# OAV with sealed brood--how many treatments?



## Phoebee (Jan 29, 2014)

I will watch this with some amusement. I dove into the old threads on this about a month ago, and my prediction is, if you ask three beekeepers, you'll get five answers. One beek was saying he uses as many as 6 treatments a few days apart. Not the majority opinion, though.

Personally, I used a half dose of MAQS (the mite levels were very low and frankly I could have skipped treatment). Single dose, should knock down most of the mites including those under cappings. In December, when they're broodless, if there are enough mites left to tell, I'll hit them with OAV.

The reason they were nearly miteless this summer was a dose of OAV last December.

Do consider, the official recommendations are to alternate treatments so the mites don't become resistant. Granted, most people here will say there's no evidence they become resistant to either formic acid or oxalic acid, but alternating is still the recommended approach.


----------



## snl (Nov 20, 2009)

Scrambles927 said:


> That is, for how many days does one treatment stay effective? I have seen different "rules of thumb." Thanks.


In a populous hive, the bees quickly (days) remove the crystals. Basically Oav is flash treatment for as long as it remains in the hive. With the phoretic period of mites of approximately 4-14 days, in a brooding hive, 4 treatments, 5-6 days apart should suffice.


----------



## Eikel (Mar 12, 2014)

I'm pretty much in line with snl but here's the link to a Randy Oliver article where he provides a table from Thomas Radetzki's research on OA treatment efficacy. The short story is it's not an immediate kill *for phoretic mites *"Radetzki found that mite kill takes place in the first week, and tapers off for the next two weeks."

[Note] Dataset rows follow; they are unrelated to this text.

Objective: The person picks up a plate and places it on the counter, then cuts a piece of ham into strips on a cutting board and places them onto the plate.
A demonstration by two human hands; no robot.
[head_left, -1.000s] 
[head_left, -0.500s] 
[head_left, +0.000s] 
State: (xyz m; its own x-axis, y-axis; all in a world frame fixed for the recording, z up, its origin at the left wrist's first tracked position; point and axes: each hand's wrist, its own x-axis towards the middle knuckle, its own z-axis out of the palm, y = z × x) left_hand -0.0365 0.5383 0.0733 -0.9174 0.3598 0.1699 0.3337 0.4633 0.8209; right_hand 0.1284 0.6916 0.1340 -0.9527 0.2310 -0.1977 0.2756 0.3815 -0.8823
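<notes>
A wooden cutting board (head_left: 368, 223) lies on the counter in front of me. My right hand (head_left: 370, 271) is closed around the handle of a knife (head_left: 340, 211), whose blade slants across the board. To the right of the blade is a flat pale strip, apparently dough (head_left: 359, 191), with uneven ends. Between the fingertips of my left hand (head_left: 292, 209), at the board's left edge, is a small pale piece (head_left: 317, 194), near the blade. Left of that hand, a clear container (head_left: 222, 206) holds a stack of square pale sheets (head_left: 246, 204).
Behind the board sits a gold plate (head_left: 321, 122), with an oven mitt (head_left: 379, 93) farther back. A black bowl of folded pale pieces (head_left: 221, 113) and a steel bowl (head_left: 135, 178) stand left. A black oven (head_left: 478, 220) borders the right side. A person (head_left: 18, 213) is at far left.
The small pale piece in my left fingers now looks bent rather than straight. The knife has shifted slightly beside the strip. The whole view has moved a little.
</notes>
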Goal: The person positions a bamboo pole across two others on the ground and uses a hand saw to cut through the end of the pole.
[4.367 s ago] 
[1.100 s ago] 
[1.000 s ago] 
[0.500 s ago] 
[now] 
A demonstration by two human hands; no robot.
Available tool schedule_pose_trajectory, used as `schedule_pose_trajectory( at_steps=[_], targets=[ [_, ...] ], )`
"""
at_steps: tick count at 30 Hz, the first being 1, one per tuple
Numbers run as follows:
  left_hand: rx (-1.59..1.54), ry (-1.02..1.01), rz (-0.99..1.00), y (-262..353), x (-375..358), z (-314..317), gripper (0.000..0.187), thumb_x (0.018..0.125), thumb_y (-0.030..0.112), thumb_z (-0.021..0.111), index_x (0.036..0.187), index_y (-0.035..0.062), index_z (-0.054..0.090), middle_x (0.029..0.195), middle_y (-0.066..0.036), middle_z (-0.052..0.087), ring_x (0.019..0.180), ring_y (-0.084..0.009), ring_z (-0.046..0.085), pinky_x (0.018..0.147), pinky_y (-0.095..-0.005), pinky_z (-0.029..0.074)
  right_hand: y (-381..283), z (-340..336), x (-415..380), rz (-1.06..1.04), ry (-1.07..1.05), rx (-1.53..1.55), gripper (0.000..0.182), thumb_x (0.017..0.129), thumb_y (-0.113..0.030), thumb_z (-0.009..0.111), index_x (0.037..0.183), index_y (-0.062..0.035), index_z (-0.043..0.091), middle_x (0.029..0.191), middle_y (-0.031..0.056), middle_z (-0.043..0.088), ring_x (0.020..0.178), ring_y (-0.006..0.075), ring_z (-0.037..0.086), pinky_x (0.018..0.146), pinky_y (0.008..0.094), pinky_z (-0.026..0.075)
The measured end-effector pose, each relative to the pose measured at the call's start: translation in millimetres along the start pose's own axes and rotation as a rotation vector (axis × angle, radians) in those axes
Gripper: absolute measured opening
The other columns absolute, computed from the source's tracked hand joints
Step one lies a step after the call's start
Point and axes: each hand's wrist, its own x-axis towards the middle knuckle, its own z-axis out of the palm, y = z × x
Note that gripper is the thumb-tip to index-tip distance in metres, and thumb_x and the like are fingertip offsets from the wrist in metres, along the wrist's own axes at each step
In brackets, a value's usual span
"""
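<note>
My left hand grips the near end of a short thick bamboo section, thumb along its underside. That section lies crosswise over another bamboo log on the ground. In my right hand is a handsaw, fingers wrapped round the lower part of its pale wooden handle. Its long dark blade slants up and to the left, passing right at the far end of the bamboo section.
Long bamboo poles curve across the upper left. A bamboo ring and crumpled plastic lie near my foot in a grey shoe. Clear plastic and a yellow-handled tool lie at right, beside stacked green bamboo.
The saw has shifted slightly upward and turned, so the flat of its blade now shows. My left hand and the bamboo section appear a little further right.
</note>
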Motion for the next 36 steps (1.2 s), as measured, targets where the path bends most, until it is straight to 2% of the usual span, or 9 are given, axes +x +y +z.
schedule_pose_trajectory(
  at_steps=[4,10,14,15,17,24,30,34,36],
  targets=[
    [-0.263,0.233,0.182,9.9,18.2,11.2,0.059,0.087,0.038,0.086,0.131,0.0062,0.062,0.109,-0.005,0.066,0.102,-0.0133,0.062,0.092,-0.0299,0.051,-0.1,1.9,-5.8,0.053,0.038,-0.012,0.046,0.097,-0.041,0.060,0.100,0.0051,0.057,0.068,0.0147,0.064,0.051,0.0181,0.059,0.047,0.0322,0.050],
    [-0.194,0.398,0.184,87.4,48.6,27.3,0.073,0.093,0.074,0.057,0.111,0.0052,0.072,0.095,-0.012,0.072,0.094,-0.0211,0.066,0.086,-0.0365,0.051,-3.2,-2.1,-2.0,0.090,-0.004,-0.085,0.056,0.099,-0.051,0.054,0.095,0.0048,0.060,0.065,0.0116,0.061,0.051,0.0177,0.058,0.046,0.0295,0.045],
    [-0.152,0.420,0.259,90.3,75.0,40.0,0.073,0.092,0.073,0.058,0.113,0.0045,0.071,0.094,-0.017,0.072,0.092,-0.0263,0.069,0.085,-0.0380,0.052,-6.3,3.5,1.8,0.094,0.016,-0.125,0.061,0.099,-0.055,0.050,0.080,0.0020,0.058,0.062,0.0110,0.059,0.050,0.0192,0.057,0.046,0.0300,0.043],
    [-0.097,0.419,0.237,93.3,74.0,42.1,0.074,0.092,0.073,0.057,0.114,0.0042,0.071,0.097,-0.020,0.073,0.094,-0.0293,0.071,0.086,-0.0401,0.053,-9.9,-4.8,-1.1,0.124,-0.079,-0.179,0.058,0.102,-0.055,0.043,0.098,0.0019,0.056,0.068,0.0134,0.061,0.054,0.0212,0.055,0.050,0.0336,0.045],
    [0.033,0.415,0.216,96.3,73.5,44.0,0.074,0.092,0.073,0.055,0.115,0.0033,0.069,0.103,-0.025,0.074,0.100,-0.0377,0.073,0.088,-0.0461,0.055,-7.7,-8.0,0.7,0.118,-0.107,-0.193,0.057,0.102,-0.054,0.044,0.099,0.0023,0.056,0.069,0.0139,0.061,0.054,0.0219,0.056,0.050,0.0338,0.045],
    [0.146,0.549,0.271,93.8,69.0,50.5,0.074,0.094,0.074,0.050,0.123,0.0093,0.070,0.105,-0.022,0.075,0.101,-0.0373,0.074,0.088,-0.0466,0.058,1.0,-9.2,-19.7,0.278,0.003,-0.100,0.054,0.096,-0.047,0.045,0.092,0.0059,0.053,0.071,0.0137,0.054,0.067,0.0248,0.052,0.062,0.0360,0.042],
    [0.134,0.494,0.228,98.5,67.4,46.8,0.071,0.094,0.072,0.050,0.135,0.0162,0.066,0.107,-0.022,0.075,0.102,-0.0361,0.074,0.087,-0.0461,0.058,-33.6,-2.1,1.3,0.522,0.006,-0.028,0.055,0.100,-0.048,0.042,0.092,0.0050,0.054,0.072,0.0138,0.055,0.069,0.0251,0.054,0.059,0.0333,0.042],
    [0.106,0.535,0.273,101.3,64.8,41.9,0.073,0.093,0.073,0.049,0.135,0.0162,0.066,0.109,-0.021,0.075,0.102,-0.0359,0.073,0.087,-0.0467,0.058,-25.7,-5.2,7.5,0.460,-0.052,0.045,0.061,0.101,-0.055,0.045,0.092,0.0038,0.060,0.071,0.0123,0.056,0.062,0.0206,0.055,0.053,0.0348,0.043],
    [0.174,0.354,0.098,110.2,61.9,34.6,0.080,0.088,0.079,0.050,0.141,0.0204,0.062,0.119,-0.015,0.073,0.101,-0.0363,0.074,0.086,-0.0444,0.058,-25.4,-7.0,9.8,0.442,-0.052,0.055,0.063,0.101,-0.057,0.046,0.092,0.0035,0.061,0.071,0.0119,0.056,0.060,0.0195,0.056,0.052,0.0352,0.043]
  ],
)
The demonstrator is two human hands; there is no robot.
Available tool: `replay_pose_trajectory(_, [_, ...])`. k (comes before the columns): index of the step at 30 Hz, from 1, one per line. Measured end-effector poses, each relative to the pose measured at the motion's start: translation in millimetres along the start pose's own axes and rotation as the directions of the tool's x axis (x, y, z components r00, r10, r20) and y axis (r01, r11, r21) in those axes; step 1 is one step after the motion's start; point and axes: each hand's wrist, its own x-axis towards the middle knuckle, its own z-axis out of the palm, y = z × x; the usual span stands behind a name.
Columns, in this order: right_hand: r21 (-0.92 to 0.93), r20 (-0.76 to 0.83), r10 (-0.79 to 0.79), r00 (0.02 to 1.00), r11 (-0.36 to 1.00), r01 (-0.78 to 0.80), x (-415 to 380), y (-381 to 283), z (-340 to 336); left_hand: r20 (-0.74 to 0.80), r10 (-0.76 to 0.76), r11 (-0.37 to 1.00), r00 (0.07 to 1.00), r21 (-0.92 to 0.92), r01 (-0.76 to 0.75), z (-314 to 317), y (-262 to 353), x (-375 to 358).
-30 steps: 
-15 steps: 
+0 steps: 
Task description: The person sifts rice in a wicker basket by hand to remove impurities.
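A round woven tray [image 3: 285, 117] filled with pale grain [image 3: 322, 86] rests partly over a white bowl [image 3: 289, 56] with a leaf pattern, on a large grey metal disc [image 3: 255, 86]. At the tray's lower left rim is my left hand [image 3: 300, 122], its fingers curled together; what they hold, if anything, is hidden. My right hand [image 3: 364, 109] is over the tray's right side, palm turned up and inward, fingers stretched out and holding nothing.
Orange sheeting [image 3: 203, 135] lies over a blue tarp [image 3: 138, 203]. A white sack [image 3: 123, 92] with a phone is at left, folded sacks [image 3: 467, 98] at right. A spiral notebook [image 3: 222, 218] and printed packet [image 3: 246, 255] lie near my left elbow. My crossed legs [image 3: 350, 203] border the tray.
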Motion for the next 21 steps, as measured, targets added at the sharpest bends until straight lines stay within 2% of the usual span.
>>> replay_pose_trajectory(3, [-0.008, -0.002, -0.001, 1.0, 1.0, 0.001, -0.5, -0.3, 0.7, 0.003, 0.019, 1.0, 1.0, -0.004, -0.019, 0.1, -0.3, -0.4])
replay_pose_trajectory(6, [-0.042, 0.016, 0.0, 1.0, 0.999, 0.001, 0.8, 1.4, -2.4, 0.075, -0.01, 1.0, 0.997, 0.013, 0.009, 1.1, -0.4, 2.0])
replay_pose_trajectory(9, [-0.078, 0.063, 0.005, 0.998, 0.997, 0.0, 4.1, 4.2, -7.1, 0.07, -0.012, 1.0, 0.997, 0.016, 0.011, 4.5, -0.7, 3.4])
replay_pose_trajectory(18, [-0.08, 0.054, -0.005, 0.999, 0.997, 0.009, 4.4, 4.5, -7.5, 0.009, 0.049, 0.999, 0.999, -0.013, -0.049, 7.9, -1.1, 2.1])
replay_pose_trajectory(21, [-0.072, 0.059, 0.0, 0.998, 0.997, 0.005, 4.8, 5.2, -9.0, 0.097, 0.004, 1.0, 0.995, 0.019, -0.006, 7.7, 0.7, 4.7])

http://scientificbeekeeping.com/oxalic-acid-heat-vaporization-and-other-methods-part-2-of-2-parts/


----------



## Kuro (Jun 18, 2015)

I have not found many data indicating how long OA is effective after each OAV, but in a recent thread (see post #53, http://www.beesource.com/forums/showthread.php?340377-high-mite-drop-after-OAV/page3) where fallen mites were counted daily after OAV, the effectiveness decreased quite a bit after ~3 days (assuming # of emerging mites are constant).


----------



## texanbelchers (Aug 4, 2014)

There seem to be many schools of thought. When I started the majority said 3 shots 7 days apart. I've been hearing recently people doing 7 shots 3 days apart. I'm in the middle of 5 shots every 5 days; mostly due to my schedule, but also due to my poor results with 3 shots. I think the problem was more on the application than the timing, but 5 shots should keep in OA in the hives more over the entire timeframe.


----------



## Phoebee (Jan 29, 2014)

And texanbelchers confirms my expectation by providing three options!


----------



## texanbelchers (Aug 4, 2014)

Yep.  That was the point. The fact is that OAV works. Exactly how I don't know. The mite drops are reported to be highest the first couple of days after each hit with diminishing numbers after that. The biggest issue, as I understand it, is to cover the complete period of a capped cycle to get as many as possible out and exposed.


----------



## Phoebee (Jan 29, 2014)

Yeah, texanbelchers, I've seen a lot of people here who use three treatments, varying from 5-7 days apart, and I'd go to my bee life cycle poster and what is published about phoretic mites, and figured that just can't be enough.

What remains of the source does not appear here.